Romanzo di Banana Yoshimoto

Hotaru, una giovane donna, torna al suo paese natale, sulle rive di un fiume, dopo aver subito una dolorosa delusione d’amore. Inizialmente il ritorno alla sua casa e il sostegno all’attività lavorativa della nonna, che gestisce un caffè, consentono ad Hotaru qualche momento di tregua dal pensiero incessante dell’abbandono. In realtà, la casa natia e le persone incontrate la inducono ad un’importante riflessione sull’assenza.  In primo luogo sull’assenza di sua madre, morta anni prima. E poi sull’assenza del padre, psicologo di successo, sempre lontano perché in viaggio per il mondo. E, infine, sull’assenza dei ricordi, soprattutto quelli che riguardano la sua infanzia. Quelli legati, in particolare, ad un ragazzo che Hotaru incontra sulle rive del fiume, ma che non riesce a collocare nel suo passato, anche se il suo viso e alcuni suoi movimenti le ricordano qualcuno che ha già conosciuto.

È difficile classificare l’assenza. Non resta altro da fare che confrontarsi con essa e con le ripercussioni che essa ha sulla nostra vita. Hotaru si lascia guidare dalla quiete del fiume, dalle parole silenziose che lo attraversano. E giunge ad importanti consapevolezze. Realizza quale impatto abbia avuto sulla sua esistenza la morte di sua madre. Ed anche l’abbandono del suo amante. Ma tra queste due assenze esiste, per lei, un’enorme differenza. La scomparsa della madre, per quanto dolorosa, ha lasciato il posto alla dimensione del ricordo. Perciò esistono molte cose che Hotaru può fare per tenere sua madre dentro di sé, per far riaffiorare tutti i ricordi, belli o brutti, per fare in modo che l’immagine di sua madre rimanga sempre accanto a lei, per darle forza e sostegno. Questo non può realizzarsi per l’uomo che ha amato. La perdita dell’amore causa una ferita insanabile, che non può, nel suo caso, essere colmata con alcun ricordo. Perché il ricordo alimenta la ferita stessa ed il rimpianto per ciò che sarebbe potuto essere e non è stato. Improvvisamente le pesano i fine settimana passati ad aspettarlo, le vacanze che non hanno potuto organizzare, i momenti che non sono riusciti a godere perché vissuti in una clandestinità senza prospettive. Hotaru capisce che l’assenza del suo amato è iniziata molto tempo prima della rottura. È cominciata con un’assenza nella quotidianità, nei pensieri, nella progettazione del futuro.
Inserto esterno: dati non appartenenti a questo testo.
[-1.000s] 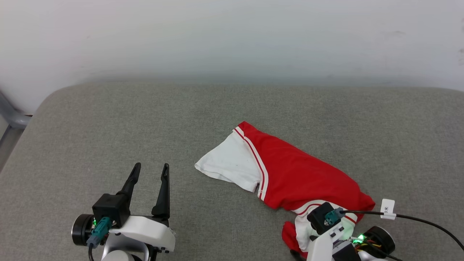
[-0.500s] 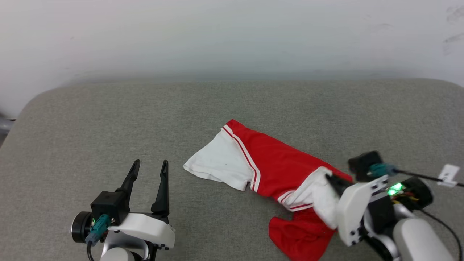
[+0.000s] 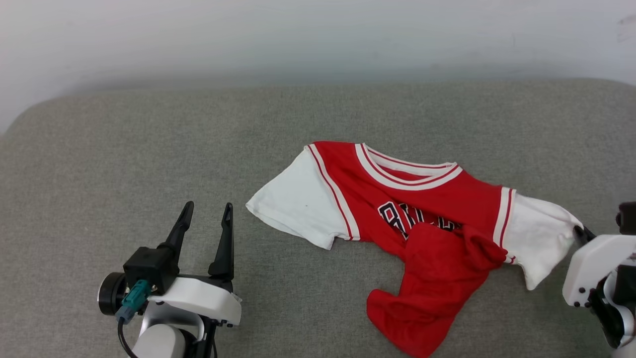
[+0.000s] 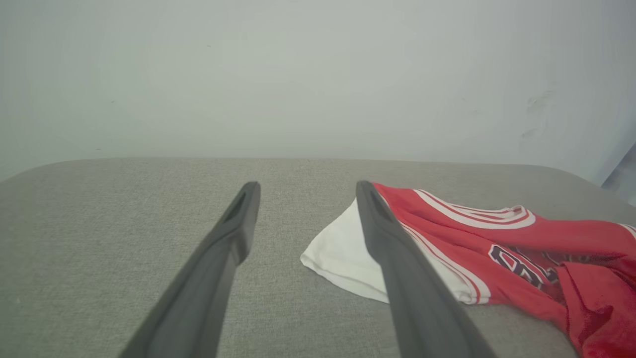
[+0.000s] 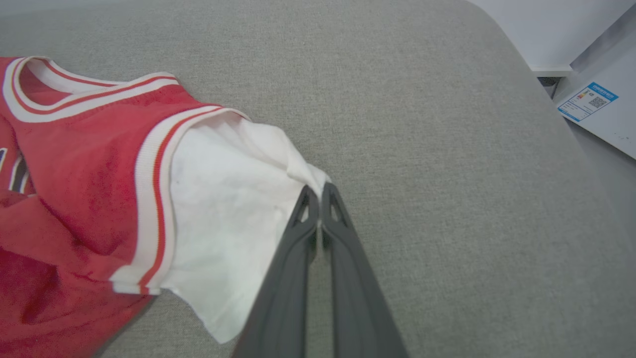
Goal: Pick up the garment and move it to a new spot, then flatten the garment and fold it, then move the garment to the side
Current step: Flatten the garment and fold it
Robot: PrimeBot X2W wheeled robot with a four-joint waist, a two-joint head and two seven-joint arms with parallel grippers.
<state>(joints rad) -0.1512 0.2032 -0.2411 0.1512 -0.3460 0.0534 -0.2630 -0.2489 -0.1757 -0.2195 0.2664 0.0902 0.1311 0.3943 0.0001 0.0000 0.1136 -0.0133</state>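
The right gripper is holding one sleeve of the garment out to the side.
Head view: one garment is lying chest-up, right of centre on the surface, with its hem bunched and two grippers flanking it. Left wrist view: the left gripper is hanging apart and empty beside the other sleeve. Right wrist view: two fingers are clamping the white sleeve's edge. Pulling low and outward is likely the way to smooth it without dragging the body.

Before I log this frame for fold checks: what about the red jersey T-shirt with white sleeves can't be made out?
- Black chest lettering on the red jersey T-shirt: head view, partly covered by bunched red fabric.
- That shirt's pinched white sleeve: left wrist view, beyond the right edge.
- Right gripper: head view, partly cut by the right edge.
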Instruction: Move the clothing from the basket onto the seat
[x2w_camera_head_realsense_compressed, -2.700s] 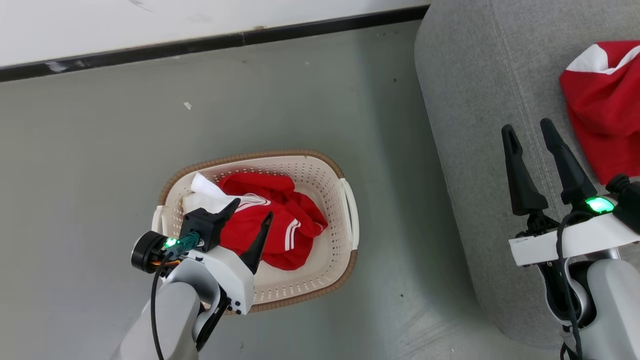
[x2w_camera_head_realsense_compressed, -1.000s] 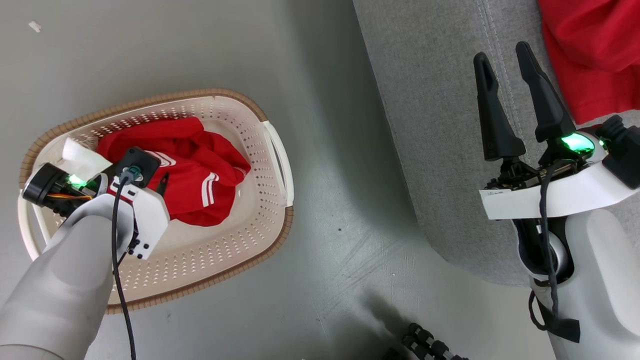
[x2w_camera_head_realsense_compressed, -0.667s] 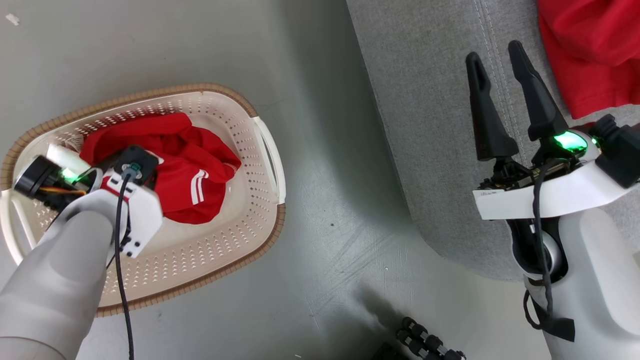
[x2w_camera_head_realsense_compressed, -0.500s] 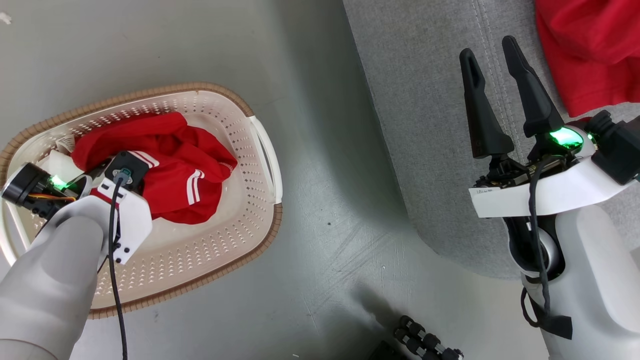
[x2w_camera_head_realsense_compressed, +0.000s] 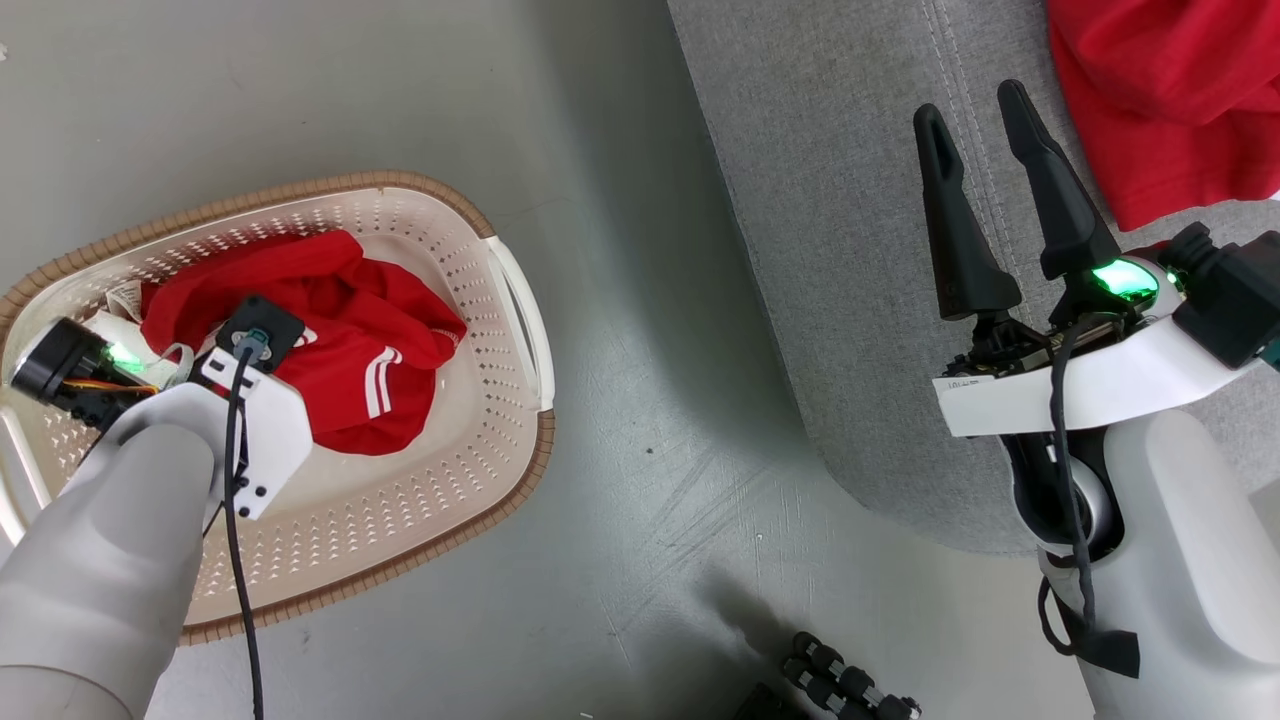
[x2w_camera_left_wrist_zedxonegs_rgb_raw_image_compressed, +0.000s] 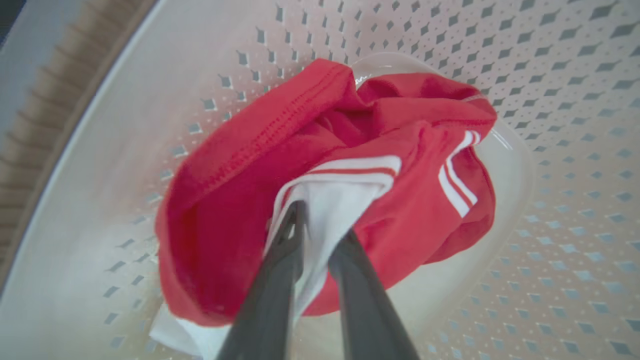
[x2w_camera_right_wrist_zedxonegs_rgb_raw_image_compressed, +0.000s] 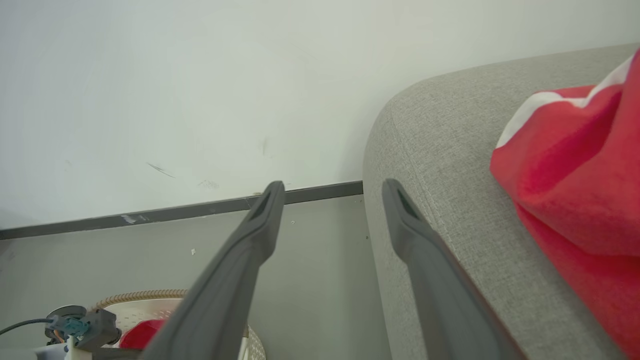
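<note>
The basket (x2w_camera_head_realsense_compressed: 505, 300) stands on the floor at the left, with red clothing (x2w_camera_head_realsense_compressed: 370, 340) bunched inside it. My left arm's wrist (x2w_camera_head_realsense_compressed: 250, 420) reaches down into it, hiding the fingers in the head view. In the left wrist view my left gripper (x2w_camera_left_wrist_zedxonegs_rgb_raw_image_compressed: 322, 220) is shut on a white panel of the clothing (x2w_camera_left_wrist_zedxonegs_rgb_raw_image_compressed: 225, 215), above the basket's perforated wall (x2w_camera_left_wrist_zedxonegs_rgb_raw_image_compressed: 550, 100). My right gripper (x2w_camera_head_realsense_compressed: 968, 102) hangs open and holds nothing over the grey seat (x2w_camera_head_realsense_compressed: 830, 250). Another red garment (x2w_camera_head_realsense_compressed: 1160, 100) lies on the seat. The right wrist view shows the open right gripper (x2w_camera_right_wrist_zedxonegs_rgb_raw_image_compressed: 332, 185), the seat (x2w_camera_right_wrist_zedxonegs_rgb_raw_image_compressed: 440, 165) and that garment (x2w_camera_right_wrist_zedxonegs_rgb_raw_image_compressed: 575, 200).
Grey floor (x2w_camera_head_realsense_compressed: 640, 350) runs between basket and seat. A black ribbed object (x2w_camera_head_realsense_compressed: 850, 685) lies on the floor at the bottom edge. A pale wall with a dark baseboard (x2w_camera_right_wrist_zedxonegs_rgb_raw_image_compressed: 150, 215) stands behind the basket.
My left gripper has sunk into the basket and closed its fingers on the garment's white panel. The head camera has shifted a little. The right gripper stays open.
</note>
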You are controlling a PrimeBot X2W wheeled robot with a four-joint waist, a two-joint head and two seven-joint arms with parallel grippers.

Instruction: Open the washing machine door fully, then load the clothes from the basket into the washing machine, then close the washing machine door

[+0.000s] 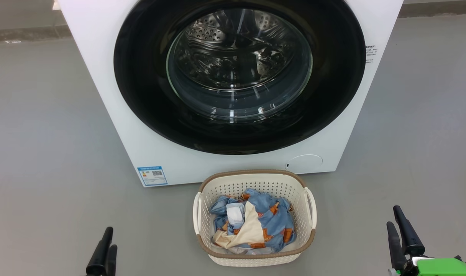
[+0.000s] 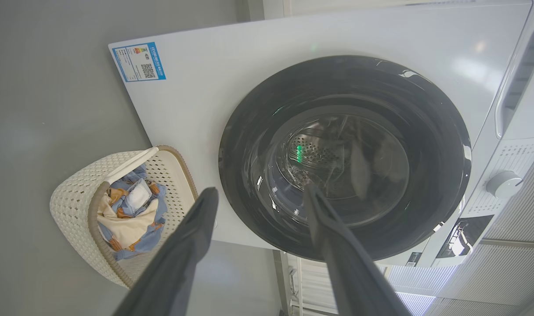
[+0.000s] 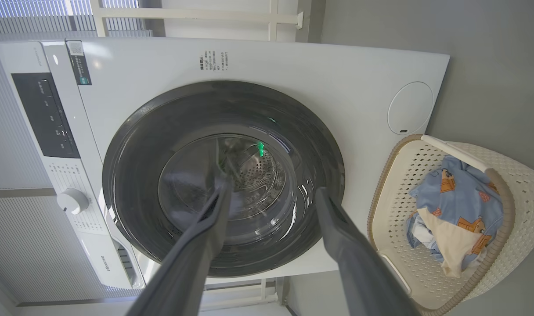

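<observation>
On the grey floor (image 1: 45, 153) before the washing machine (image 1: 99, 76), the basket (image 1: 252, 173) holds the clothes (image 1: 271, 218), a light blue bundle with orange-brown print. Both the left gripper (image 1: 111, 238) and right gripper (image 1: 393, 216) hang empty, fingers spread, while the washing machine door (image 1: 141, 96) sits shut, so opening it seems the step in hand, calling for a hook behind its rim.

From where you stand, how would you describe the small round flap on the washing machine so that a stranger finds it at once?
Look at the white washing machine with its large black door. Below the door, at the front's lower right in the head view, behind the basket, sits the flap. It is a white circle, while the opposite lower corner bears a blue rectangular label.
</observation>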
Con un’assenza di condivisione. Molto probabilmente, con un’assenza dell’amore stesso.

Non è possibile classificare l’assenza. Essa può solo essere vissuta, assaporata, per far sì che il prosieguo della propria vita possa divenire più pieno. Comprendere l’assenza, accoglierla dentro di sé, consente ad Hotaru di accettare il presente e di andare incontro al futuro, facendo, passo dopo passo, memoria del passato. La ragazza giunge anche a risolvere il mistero che si cela dietro al ragazzo incontrato al fiume e che, nel frattempo, diventa un prezioso amico e compagno di riflessioni profonde.

L’abito di piume è un particolare tipo di kimono che le donne-angelo, figure mitologiche, indossano per attraversare in modo leggero il confine tra la vita e la morte. Anche noi, esseri umani, attraversiamo spesso quel confine. Lo facciamo ogni volta che ci disperiamo per la perdita di qualcuno che amiamo, ogni volta che ricordiamo il nostro passato, ogni volta che arricchiamo di significati vecchi e nuovi il nostro presente. Ma, spesso, lo facciamo con la pesantezza che contraddistingue il rimpianto, l’amarezza per ciò che abbiamo perduto. Guardiamo il passato indossando gli occhiali del presente e, facendo questo, tutte le assenze della nostra vita sembrano pesare ancora di più.

Indossare un abito di piume può renderci questo viaggio meno gravoso. È quello che è successo ad Hotaru ed è quello che può succedere anche a noi, se decidiamo di accogliere dentro di noi tutte le assenze, tutte le mancanze. Se accettiamo che la dimensione del ricordo viva dentro di noi e ci consenta di assaporare tutte le sfumature della nostra esistenza, quelle più belle e quelle più dolorose. Se scegliamo di risalire il fiume, lasciandoci attraversare dalla corrente, permettendo a tutte le persone che incontriamo di riscrivere insieme a noi un nuovo destino. Ogni incontro può essere una nuova piuma che si aggiunge al nostro kimono e che può rendere più leggero il nostro viaggio.